Turkey’s biggest opposition, the Republican People’s Party, is demanding officials declare a decline in foreign reserves during the period that Berat Albayrak, Erdogan’s son-in-law, treasurer and finance minister. He holds the post from July 2018 to November last year.
Erdogan accused the party on Wednesday of spreading a “big lie” by implying that $ 128 billion was “gone or stolen”.
Global banks, including Goldman Sachs, predict that more than $ 100 billion in central bank reserves were spent to prevent a disorderly depreciation alone last year, when the currency came under pressure following a series of major rate cuts to the economy. affected by the pandemic.
In 2019, Turkey initially increased foreign exchange sales when the lira weakened in the run-up to municipal elections, and continued with a revisit of the ballot in Istanbul that Erdogan’s AK Party lost. Geopolitical tensions with the US later that year hurt the currency.
Erdogan said on Wednesday that $ 165 billion in central bank reserves would be used to finance current account deficits and capital outflows, and to meet foreign exchange and gold demand from local investors.
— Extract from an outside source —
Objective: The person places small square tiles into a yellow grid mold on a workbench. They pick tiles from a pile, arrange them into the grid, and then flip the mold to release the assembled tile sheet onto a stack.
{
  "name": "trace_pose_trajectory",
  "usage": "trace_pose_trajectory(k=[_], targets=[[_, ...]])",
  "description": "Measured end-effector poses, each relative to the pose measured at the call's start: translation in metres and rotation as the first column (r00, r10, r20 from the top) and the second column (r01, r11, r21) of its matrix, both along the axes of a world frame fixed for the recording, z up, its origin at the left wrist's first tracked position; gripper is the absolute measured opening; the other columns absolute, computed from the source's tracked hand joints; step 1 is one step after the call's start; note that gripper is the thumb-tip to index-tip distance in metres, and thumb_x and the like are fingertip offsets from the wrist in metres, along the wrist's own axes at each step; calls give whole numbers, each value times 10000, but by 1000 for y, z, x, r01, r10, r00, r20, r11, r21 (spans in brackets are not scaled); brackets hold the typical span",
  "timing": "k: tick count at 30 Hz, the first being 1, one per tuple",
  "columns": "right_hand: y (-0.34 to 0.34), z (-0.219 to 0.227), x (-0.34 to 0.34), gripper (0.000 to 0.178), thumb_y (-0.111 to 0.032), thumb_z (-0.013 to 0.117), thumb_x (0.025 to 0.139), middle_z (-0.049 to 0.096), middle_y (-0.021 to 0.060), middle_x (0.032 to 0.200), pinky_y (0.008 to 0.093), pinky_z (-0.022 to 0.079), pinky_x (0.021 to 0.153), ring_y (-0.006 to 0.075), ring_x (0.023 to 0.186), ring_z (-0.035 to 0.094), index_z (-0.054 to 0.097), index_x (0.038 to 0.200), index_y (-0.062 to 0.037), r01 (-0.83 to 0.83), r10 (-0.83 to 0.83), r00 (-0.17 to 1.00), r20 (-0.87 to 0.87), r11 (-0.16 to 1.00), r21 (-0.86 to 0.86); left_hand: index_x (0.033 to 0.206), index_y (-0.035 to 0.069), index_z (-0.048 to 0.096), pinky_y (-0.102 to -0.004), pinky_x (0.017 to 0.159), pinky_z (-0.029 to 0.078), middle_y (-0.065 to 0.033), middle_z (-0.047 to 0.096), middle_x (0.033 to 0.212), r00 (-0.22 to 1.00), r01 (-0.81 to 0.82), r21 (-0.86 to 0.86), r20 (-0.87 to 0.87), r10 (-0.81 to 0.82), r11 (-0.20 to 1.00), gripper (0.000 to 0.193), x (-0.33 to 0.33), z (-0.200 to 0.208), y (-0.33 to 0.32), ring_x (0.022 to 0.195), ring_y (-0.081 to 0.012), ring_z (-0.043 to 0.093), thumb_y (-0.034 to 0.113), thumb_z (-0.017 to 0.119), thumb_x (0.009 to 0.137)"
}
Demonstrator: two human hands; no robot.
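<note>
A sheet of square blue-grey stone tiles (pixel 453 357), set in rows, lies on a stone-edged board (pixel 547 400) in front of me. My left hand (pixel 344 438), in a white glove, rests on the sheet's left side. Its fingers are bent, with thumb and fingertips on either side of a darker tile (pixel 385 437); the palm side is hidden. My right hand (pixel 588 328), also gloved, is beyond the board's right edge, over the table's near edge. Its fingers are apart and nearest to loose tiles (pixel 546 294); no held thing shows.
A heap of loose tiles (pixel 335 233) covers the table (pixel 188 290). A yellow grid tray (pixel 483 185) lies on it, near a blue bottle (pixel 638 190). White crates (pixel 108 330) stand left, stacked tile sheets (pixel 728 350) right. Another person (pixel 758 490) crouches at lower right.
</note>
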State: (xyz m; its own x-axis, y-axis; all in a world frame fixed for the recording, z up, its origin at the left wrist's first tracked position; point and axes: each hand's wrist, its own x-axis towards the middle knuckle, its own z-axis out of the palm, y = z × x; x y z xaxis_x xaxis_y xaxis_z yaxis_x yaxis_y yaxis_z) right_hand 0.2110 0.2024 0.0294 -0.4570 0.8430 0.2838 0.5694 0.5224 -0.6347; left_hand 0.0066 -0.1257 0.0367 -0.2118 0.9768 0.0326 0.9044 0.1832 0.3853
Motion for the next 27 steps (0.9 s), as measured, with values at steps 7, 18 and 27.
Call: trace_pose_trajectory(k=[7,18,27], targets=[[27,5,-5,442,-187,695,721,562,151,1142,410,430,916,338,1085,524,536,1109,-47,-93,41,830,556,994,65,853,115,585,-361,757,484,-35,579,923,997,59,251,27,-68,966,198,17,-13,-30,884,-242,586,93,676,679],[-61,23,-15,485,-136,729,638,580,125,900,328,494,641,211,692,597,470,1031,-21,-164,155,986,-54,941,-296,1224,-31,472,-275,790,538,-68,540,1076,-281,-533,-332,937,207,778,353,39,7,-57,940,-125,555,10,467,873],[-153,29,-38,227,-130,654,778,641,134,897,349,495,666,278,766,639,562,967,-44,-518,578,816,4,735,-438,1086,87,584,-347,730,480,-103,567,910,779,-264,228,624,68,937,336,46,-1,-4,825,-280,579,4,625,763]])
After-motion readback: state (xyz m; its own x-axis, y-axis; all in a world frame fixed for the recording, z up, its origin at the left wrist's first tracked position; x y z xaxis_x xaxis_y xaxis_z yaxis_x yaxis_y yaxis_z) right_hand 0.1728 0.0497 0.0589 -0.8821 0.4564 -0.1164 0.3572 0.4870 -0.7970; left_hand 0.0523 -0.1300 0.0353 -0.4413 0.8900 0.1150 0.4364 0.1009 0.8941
The president said much of the money remained in the country as the central bank conducted the exchange rate transactions through market maker banks.
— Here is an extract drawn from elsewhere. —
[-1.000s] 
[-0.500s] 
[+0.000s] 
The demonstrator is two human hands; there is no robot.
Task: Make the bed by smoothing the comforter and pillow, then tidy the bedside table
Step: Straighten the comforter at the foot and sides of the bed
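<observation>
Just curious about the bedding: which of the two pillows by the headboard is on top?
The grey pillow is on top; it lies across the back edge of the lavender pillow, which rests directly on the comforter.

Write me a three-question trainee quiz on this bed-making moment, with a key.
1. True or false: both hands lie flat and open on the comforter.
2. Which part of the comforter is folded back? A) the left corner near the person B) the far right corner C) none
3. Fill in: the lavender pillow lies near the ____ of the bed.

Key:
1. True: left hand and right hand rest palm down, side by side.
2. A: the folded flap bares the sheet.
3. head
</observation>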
Turkey’s total gross reserves, including gold and money owned by the central bank on behalf of commercial money lenders, fell by more than 15% from the beginning of 2020 to $ 89.3 billion in April. Net international reserves fell by more than 75% to $ 9.9 billion, while money borrowed from banks in short-term swaps reached tens of billions of dollars.
When the swaps are removed from net reserves, they fall below zero, according to Bloomberg’s calculations.
In a written interview following his appointment last month, the new governor Sahap Kavcioglu said that the central bank would maintain its goal of increasing foreign exchange reserves, and that it could use ‘reserve strengthening instruments’ under appropriate conditions.